Exhibited in the open-air or sheltered in a renewed traditional building, the artworks harmoniously blend in the local life. The most distinctive and often imposing ones flourish in the landscape and have become over time the symbols of their respective islands, such as the famous giant colored pumpkins by Yayoi Kusama in Naoshima.
The mix of contemporary art with a rural, somewhat forsaken, island setting is a success. The inhabitants, who are for a large part elderly farmers and fishermen, benefit from this renewed attention and some even take an active part in the festival alongside the exhibitors by welcoming visitors. Art is envisioned as a mean to a sustainable dialog between the peoples and the better protection of the natural environment.

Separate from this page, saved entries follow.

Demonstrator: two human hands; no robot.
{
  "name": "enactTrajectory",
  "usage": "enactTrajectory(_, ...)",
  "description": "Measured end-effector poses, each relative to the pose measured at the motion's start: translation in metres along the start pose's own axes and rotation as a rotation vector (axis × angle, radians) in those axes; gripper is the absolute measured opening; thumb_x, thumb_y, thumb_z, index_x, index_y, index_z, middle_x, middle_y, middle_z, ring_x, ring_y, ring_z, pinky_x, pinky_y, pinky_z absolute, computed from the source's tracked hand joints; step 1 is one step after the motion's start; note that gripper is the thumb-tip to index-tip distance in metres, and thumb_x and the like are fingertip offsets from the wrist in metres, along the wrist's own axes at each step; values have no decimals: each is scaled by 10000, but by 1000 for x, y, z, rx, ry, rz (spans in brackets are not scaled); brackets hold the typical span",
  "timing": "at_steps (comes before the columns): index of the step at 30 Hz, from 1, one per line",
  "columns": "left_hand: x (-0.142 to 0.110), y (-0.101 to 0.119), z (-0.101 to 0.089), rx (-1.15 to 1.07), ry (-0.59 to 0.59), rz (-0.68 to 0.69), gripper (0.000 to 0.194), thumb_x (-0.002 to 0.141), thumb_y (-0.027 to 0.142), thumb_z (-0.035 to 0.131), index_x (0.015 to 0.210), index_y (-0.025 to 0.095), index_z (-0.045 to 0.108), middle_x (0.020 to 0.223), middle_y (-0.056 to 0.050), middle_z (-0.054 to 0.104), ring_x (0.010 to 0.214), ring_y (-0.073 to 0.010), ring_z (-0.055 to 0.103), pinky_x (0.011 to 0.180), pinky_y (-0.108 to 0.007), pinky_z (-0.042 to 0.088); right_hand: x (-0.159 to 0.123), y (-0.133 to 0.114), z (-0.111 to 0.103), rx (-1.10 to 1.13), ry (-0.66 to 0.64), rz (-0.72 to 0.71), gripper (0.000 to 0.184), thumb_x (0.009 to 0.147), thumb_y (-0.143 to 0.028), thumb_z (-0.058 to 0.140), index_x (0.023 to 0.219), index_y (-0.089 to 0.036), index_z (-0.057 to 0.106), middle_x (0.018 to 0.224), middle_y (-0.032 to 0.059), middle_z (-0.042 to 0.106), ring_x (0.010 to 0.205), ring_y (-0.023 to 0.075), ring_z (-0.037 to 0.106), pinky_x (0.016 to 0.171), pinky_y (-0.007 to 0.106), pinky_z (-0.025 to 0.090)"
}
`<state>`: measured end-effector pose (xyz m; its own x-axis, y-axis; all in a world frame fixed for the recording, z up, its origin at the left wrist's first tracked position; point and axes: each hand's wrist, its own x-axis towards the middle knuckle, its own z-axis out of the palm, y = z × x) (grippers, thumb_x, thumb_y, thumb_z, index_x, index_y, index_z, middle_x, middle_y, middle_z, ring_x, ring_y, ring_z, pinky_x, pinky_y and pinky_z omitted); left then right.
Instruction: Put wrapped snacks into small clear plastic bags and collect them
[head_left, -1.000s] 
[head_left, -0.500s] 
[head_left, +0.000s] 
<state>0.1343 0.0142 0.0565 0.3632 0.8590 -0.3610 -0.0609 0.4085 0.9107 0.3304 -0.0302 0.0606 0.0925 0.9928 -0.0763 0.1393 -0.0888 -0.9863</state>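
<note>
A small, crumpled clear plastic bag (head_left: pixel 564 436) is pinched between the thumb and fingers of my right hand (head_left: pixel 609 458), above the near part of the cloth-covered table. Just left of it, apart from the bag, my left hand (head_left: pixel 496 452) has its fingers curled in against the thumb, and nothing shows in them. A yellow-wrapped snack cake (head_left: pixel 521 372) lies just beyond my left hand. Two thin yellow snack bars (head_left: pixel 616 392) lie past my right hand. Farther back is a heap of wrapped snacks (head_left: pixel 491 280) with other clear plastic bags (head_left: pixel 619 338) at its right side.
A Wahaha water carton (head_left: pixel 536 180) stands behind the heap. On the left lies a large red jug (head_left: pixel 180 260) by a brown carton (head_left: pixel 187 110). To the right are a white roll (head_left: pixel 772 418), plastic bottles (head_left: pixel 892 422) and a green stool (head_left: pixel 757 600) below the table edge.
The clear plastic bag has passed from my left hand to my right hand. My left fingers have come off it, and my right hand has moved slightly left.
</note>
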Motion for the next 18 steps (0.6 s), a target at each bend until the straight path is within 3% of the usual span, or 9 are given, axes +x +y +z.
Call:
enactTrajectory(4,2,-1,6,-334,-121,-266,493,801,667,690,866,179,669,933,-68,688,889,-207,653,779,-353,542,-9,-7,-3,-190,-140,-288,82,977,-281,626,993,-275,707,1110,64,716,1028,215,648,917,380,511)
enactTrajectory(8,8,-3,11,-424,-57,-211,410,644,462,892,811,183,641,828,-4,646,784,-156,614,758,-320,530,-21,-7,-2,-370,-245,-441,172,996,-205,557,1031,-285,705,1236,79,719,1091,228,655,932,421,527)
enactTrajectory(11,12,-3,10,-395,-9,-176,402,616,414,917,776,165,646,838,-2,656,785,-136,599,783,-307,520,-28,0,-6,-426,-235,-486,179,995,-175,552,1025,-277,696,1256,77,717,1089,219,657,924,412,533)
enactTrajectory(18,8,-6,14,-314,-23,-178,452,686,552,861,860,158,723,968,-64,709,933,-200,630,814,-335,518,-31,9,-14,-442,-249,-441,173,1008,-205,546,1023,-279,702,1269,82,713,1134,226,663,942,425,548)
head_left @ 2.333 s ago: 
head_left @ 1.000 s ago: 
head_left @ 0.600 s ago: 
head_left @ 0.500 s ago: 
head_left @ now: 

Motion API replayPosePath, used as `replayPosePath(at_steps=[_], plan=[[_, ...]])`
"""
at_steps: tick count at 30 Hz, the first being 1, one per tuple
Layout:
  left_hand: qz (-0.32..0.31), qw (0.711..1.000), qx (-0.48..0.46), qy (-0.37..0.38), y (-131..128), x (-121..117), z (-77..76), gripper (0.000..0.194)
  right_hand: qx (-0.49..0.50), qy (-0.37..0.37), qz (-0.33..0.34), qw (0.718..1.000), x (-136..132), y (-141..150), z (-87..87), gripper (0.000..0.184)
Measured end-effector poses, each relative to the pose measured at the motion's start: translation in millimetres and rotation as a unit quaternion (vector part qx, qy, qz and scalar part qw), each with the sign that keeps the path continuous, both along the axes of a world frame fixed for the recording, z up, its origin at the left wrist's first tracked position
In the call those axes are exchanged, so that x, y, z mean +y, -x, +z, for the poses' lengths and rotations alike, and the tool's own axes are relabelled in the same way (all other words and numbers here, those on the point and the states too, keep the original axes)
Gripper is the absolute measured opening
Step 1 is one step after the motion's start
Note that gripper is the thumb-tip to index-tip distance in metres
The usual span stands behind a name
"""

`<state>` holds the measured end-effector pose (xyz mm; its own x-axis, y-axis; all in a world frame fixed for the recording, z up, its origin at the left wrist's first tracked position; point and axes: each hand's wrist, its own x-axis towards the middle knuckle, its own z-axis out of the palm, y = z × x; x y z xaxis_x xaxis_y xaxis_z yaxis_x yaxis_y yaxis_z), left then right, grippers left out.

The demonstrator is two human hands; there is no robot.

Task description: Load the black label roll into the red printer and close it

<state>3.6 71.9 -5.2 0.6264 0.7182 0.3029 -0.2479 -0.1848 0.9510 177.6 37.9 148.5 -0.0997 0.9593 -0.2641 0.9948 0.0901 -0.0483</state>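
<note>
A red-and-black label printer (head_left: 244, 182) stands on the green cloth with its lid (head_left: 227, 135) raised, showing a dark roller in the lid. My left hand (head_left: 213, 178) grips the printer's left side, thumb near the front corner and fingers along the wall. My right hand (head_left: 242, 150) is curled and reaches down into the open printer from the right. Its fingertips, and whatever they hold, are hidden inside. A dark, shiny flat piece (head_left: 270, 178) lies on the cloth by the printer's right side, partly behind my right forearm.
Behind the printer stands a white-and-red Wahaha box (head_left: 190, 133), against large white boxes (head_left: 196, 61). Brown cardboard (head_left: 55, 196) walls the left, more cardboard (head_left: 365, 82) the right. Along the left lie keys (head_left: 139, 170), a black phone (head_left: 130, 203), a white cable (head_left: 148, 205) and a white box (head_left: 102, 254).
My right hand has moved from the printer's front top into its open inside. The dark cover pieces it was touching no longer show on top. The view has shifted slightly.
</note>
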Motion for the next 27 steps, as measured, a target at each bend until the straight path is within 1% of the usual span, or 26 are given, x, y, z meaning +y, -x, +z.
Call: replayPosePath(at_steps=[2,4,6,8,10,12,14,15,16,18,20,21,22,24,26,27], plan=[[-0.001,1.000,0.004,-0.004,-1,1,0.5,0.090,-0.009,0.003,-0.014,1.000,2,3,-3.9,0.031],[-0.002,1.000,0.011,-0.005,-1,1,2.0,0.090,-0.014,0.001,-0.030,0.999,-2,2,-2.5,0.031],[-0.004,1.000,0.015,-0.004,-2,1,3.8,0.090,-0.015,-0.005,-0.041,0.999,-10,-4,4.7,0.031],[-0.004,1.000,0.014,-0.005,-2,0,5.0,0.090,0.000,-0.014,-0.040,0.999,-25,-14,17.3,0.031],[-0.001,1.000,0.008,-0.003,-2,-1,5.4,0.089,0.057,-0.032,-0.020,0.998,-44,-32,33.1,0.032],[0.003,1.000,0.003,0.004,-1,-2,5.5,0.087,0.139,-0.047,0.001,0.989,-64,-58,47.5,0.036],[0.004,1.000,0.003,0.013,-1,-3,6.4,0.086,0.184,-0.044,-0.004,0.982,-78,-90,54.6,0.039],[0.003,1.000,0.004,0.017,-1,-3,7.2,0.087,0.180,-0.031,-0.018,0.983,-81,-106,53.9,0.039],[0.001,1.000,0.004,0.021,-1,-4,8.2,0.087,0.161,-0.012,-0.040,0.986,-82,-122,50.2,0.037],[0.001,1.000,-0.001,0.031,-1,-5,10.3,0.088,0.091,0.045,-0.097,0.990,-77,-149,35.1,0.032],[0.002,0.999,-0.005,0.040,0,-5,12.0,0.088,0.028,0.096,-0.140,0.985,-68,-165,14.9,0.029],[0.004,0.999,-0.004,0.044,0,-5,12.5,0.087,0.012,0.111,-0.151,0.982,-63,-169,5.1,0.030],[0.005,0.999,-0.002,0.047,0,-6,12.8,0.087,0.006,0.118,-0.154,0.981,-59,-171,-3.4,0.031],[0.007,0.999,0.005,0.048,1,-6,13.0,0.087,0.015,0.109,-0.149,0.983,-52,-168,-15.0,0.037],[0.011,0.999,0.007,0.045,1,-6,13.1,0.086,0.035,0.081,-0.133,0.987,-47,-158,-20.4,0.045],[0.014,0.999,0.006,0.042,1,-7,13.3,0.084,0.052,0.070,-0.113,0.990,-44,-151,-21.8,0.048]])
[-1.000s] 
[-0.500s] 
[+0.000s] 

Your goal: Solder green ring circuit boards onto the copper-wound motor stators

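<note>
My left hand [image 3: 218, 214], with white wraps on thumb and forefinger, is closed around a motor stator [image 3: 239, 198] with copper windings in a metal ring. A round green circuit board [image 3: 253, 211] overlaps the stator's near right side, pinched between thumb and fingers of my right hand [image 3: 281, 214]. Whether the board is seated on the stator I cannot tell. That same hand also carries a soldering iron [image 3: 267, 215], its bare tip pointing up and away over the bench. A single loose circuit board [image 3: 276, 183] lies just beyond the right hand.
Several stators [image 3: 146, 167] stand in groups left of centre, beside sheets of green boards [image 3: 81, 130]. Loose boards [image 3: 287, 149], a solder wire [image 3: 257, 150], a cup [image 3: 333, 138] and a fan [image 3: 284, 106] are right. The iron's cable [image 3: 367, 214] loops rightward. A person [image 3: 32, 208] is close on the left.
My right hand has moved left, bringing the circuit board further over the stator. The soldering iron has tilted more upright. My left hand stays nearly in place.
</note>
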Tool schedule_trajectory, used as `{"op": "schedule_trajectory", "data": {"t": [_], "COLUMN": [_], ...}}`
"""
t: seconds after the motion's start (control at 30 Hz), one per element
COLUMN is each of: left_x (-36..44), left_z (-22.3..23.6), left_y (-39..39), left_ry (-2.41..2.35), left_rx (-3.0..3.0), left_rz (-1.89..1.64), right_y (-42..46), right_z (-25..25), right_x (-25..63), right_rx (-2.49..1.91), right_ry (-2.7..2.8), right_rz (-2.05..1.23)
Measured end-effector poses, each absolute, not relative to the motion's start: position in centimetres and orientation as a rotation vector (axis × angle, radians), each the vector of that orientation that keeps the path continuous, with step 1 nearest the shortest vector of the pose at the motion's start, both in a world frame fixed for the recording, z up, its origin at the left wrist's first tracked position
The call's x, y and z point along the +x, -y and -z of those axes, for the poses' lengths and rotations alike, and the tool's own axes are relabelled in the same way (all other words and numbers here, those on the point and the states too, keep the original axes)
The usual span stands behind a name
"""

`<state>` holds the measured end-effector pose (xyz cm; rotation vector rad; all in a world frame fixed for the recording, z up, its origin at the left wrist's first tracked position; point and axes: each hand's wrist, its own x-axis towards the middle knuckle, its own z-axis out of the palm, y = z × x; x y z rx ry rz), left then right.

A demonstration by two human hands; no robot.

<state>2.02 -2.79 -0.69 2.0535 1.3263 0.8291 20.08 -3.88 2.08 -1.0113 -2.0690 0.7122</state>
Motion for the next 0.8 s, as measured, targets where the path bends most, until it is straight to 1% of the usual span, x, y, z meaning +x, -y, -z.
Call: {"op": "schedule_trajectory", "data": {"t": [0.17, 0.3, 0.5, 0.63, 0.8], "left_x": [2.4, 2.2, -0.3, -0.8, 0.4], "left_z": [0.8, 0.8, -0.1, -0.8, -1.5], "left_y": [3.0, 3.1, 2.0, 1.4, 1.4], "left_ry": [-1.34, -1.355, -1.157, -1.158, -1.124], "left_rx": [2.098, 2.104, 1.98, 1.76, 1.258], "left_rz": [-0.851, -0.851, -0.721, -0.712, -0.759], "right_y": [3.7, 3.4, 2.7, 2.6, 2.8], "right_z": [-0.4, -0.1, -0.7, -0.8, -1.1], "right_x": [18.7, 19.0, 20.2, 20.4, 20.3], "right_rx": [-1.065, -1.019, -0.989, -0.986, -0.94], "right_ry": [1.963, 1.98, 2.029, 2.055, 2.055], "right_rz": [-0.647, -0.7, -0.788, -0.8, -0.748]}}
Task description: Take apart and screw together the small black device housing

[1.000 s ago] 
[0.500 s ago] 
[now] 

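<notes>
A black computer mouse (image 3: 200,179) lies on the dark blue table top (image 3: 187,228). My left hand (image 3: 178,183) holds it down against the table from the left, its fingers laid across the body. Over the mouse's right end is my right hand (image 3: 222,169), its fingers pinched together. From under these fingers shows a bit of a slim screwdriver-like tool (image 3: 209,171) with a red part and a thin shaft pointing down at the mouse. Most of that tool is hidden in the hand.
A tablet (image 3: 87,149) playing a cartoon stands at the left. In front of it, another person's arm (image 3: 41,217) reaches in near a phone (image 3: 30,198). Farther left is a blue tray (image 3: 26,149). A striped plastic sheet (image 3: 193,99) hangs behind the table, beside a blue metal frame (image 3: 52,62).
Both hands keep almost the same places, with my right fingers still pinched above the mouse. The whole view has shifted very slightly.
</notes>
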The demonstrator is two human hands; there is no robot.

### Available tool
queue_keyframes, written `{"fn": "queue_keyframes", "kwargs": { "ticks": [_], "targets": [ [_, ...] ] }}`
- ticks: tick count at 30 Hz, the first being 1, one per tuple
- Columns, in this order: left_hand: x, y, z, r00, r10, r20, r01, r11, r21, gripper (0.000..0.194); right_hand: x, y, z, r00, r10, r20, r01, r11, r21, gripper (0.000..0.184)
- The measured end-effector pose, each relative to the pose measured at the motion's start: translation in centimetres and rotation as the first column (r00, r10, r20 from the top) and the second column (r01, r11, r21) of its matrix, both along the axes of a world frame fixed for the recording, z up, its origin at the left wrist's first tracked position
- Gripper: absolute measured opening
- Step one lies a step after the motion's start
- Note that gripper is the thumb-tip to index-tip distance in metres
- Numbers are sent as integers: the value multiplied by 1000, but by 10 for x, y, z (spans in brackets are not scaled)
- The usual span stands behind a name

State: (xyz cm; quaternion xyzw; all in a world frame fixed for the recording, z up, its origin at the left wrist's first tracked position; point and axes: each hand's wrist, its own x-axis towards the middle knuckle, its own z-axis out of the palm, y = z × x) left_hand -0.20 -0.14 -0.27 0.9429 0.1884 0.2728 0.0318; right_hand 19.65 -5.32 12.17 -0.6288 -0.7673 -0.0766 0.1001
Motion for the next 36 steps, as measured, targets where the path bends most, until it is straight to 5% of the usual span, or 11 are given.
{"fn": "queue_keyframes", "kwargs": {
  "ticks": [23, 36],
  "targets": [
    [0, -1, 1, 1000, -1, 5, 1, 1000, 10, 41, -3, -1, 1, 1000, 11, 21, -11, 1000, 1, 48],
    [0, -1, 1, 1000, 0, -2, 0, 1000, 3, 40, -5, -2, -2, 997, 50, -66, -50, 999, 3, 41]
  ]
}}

Make sure to thoroughly prepare your visit in advance, especially regarding the frequency of the sea shuttles as well as booking the accommodation on the islands. Walking is easy on the smallest ones, and cycling, or riding a bus are a good solution on the bigger ones. It is not necessary to visit all the islands to have a good grasp of the festival and we recommend spending 1 to 3 days at the Triennale a time to adjust according to how many islands one wants to explore.